● Activity:
Among the entries below, find the lines with the word "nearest" and copy them.

● Records provided:

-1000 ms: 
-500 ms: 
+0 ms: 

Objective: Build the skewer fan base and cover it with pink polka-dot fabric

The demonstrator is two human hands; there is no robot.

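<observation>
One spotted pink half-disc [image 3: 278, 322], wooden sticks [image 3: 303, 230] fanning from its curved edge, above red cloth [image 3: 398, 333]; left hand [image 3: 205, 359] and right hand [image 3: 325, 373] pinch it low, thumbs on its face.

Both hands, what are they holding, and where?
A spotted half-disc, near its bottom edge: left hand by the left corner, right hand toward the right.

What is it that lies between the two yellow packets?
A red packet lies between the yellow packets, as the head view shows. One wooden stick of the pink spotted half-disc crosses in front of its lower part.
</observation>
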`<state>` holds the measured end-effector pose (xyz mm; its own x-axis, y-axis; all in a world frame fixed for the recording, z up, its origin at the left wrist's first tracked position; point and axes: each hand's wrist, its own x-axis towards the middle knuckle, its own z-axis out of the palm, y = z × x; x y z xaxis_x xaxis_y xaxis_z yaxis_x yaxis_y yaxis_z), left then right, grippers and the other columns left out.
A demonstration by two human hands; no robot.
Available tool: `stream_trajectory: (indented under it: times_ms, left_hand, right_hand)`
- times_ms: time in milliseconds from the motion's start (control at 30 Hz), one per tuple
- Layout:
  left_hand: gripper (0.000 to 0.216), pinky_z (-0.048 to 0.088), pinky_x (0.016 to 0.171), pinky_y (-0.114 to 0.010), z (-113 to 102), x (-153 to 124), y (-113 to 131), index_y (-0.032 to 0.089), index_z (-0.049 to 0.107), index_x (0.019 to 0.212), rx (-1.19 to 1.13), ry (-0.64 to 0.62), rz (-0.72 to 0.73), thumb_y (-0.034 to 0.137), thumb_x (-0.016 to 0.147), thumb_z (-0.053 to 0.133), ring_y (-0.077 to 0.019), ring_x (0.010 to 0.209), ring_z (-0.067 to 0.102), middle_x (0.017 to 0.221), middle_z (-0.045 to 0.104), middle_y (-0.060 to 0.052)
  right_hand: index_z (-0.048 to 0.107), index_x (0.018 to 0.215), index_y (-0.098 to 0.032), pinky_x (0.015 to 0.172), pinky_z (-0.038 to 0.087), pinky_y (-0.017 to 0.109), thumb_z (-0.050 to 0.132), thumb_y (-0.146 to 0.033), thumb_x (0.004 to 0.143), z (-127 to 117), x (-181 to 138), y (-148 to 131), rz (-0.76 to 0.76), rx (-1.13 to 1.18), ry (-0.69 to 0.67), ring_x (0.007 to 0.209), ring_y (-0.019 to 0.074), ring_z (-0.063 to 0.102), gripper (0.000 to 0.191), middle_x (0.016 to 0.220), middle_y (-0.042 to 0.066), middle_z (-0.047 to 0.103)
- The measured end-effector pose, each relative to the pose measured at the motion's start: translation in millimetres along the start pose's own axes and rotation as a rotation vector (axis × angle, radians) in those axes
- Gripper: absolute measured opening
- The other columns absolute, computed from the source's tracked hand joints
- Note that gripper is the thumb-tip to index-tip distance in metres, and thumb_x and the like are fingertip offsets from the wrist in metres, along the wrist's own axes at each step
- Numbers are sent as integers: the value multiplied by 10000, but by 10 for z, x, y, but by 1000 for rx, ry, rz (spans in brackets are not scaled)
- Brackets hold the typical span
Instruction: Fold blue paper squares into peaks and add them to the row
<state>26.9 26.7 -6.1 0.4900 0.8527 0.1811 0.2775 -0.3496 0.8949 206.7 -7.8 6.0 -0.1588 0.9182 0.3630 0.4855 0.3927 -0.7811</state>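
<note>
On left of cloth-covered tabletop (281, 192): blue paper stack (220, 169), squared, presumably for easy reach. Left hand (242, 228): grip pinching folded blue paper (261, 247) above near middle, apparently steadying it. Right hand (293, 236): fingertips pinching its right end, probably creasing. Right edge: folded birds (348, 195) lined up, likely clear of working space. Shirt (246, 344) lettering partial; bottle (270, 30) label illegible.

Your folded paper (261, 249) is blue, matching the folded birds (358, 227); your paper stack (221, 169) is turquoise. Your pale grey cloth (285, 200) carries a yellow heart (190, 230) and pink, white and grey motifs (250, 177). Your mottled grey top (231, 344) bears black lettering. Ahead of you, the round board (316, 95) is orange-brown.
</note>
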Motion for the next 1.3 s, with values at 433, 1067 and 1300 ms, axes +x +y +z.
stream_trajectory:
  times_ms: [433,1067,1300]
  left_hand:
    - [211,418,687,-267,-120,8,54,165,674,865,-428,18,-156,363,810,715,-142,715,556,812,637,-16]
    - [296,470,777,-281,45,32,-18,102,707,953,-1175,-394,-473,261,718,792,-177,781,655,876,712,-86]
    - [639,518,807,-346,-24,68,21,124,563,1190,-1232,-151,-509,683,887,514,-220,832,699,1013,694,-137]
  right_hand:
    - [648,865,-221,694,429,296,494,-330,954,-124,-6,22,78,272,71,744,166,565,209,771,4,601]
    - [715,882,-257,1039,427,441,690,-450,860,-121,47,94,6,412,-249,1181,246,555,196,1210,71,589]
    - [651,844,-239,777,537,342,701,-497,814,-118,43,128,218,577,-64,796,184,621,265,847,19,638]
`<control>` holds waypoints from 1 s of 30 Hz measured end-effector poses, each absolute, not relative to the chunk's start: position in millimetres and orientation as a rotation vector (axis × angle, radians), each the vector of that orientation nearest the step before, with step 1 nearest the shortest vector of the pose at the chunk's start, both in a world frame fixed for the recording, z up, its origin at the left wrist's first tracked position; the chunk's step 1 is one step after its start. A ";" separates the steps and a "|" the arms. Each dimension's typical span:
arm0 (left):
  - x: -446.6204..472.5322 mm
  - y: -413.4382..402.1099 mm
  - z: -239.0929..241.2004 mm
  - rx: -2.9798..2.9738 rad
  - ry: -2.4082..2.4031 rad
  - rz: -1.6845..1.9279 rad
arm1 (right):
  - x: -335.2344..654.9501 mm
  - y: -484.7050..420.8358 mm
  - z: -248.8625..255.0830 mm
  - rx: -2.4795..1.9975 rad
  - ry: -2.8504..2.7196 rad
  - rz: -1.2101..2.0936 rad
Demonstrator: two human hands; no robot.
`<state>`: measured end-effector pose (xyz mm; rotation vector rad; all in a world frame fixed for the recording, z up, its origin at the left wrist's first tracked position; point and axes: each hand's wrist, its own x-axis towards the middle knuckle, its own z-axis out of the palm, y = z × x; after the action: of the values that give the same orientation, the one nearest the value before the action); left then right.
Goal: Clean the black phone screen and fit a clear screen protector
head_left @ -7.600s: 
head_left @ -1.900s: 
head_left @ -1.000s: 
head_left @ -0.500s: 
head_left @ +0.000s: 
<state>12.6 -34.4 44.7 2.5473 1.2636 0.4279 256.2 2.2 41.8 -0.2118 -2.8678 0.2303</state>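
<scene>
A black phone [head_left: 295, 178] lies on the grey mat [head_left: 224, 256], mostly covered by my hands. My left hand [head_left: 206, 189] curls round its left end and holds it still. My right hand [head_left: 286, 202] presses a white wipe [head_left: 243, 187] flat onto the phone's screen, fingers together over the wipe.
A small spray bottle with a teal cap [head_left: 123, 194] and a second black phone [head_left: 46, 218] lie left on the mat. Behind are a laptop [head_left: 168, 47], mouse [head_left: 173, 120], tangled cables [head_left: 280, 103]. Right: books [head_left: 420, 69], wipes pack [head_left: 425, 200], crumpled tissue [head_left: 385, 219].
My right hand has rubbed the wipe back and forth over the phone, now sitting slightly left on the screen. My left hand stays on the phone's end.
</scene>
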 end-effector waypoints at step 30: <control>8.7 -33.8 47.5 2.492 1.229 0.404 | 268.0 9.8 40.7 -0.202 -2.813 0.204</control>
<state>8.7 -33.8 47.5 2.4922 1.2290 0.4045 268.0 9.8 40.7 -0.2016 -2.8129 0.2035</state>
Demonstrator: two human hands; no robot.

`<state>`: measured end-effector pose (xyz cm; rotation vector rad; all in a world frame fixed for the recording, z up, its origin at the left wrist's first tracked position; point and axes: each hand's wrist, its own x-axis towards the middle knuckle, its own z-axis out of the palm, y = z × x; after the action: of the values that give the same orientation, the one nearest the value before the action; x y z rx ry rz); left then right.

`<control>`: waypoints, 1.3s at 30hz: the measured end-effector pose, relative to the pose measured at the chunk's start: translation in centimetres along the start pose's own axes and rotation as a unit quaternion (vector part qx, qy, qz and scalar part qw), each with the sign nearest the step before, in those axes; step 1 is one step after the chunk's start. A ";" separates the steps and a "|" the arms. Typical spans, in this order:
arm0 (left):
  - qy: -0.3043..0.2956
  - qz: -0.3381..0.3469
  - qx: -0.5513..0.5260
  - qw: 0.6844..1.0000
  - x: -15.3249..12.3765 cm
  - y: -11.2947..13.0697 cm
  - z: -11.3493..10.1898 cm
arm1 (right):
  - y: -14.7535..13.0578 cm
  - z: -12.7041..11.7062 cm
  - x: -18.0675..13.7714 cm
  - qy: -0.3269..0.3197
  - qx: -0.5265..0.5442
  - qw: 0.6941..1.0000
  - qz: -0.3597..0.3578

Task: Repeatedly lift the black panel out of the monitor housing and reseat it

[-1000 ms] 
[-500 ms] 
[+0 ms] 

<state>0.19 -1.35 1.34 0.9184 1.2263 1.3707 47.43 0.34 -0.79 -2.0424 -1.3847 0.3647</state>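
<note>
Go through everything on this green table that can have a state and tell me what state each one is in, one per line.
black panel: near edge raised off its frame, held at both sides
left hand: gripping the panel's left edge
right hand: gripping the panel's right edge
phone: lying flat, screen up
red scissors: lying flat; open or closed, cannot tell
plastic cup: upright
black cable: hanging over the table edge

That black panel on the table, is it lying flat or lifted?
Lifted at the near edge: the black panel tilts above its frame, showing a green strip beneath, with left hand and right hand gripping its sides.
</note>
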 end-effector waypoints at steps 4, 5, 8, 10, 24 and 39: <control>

● Finished task:
`<control>` holds waypoints from 1 s of 30 Hz measured end-effector poses, each absolute, not relative to the chunk's start: position in millimetres and orientation as a rotation vector (axis × angle, radians), each the vector of that orientation nearest the step before, with step 1 nearest the shortest vector of the pose at the chunk's start, both in a world frame fixed for the recording, z up, its origin at the left wrist's first tracked position; the chunk's step 1 is one step after its start. A ";" separates the steps and a "|" the arms. Each dimension's typical span:
`<state>`: measured end-effector pose (xyz mm; rotation vector rad; all in a world frame fixed for the recording, z up, its origin at the left wrist's first tracked position; point and axes: each hand's wrist, its own x-axis towards the middle knuckle, its own z-axis out of the palm, y = z × x; after the action: of the values that give the same orientation, the one nearest the value before the action); left then right.
`<state>`: measured end-effector pose (xyz cm; rotation vector rad; all in a world frame fixed for the recording, z up, its origin at the left wrist's first tracked position; point and axes: each hand's wrist, its own x-axis towards the middle knuckle, its own z-axis out of the palm, y = z × x; after the action: of the values that give the same orientation, the one nearest the value before the action; x y z rx ry rz); left then right.
`<control>`: waypoints, 1.3s at 30hz: the measured end-effector pose, relative to the pose measured at the chunk's start: translation in centimetres along the start pose's own axes and rotation as a unit quaternion (vector part qx, qy, qz and scalar part qw), each with the sign nearest the step before, in those axes; step 1 is one step after the chunk's start. A ";" separates the steps and a "|" the arms. Typical spans, in this order:

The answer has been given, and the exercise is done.